「大人びた子供」
大神+コクリコ
16 [なかしたい。ないてほしい、ぼくだけのために]
黄緑作
大神+コクリコ
16 [なかしたい。ないてほしい、ぼくだけのために]
黄緑作
大人びた子供
動物が好きで、優しくて、大人びていて、明るい。
それが俺がコクリコに対して思い描くイメージだ。
エリカ君を引っ張っていくほどしっかりしているし、頼りになる。
けれど、忘れてはならない。
あの子はまだ幼い子供なのだ。
「イチローの為に、僕頑張るよ!!」
コクリコの光武がステッキを振ると、敵の機体が鈍い音を立てて崩れる。
初戦闘なのに鮮やかな腕前だ。
コクリコは歓声を上げ、敵がもう動かないのを確認してから、次の敵に向かう。
倒れた敵に対して振り返る事も、何の感慨も見せる様子も無い。
それはそうだろう。戦いの最中に敵を哀れむ態度を取れば、そこにつけこまれて自分の身が危うくなる。
分かっては、いるのだけど。
戦闘が終わってから、作戦会議室から出て行くコクリコの姿が見えたので声をかけた。
「コクリコ!………大丈夫、だったか?」
「あ、イチロー!大丈夫だよ。イチローが上手く指揮してくれたし。」
そして、いつもの笑顔。
「そうか……。」
その答えに、彼女が子供ならではの真っ直ぐな正義感と順応性で戦う事に馴染みつつある事を理解した。

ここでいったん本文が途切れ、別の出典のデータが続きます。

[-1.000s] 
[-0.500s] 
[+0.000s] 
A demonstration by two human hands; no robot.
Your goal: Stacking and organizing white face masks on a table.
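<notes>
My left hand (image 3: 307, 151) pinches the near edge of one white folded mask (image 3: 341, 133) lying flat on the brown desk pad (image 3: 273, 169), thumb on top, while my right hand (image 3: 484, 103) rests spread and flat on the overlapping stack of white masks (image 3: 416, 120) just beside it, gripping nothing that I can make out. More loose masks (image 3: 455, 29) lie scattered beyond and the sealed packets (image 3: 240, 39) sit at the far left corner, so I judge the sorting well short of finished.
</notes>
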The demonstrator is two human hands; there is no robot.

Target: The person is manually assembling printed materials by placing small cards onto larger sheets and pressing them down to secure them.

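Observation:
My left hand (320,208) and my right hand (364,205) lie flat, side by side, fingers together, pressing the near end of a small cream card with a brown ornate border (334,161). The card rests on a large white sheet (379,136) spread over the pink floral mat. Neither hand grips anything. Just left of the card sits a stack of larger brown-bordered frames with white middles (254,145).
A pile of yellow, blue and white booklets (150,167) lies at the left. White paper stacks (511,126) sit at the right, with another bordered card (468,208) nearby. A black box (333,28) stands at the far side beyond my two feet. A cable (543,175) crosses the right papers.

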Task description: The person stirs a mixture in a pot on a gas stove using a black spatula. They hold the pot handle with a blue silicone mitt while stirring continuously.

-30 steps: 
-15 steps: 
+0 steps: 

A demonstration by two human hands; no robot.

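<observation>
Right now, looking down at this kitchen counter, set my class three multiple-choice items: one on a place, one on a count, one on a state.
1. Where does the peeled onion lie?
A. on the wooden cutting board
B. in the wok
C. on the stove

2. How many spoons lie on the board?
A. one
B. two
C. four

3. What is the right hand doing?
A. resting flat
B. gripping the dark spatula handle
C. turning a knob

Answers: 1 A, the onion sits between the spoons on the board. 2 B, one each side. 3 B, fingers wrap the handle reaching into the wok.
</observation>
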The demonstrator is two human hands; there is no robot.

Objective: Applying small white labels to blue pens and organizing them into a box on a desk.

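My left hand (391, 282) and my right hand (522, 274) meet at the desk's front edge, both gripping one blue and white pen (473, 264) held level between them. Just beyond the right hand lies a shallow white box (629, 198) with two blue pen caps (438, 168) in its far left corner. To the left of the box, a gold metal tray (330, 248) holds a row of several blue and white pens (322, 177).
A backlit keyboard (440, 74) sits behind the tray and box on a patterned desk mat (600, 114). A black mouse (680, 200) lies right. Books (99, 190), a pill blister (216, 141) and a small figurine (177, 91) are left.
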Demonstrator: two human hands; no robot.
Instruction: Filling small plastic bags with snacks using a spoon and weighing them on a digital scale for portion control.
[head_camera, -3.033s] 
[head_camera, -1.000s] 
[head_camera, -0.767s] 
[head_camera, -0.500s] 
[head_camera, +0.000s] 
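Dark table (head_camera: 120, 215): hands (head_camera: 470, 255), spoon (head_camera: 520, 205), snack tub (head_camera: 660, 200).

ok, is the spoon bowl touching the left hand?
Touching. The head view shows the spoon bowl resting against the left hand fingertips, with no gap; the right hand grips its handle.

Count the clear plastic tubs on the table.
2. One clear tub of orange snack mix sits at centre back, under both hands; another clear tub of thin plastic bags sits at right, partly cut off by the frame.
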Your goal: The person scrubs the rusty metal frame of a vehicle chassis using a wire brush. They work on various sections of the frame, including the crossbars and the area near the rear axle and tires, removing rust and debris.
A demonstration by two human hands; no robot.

こうしてどんどん戦う事に慣れて、いつかは違和感を感じなくなってしまうのだろう。
幼い少女に何かを壊す事。いくら正しい事とはいえ、力で何かを捻じ伏せる事をさせるのは辛い。
心優しい子だと分かっているなら尚更。
だから、無邪気な笑顔がいっそ痛ましい。
泣いてくれたら。辛いと言ってくれるのなら。
慰めてあげる事もできるのに。
[なかしたい。ないてほしい、ぼくだけのために]
戦う事に慣れないで欲しい。
そう願うのは、俺のエゴだと判っているけど。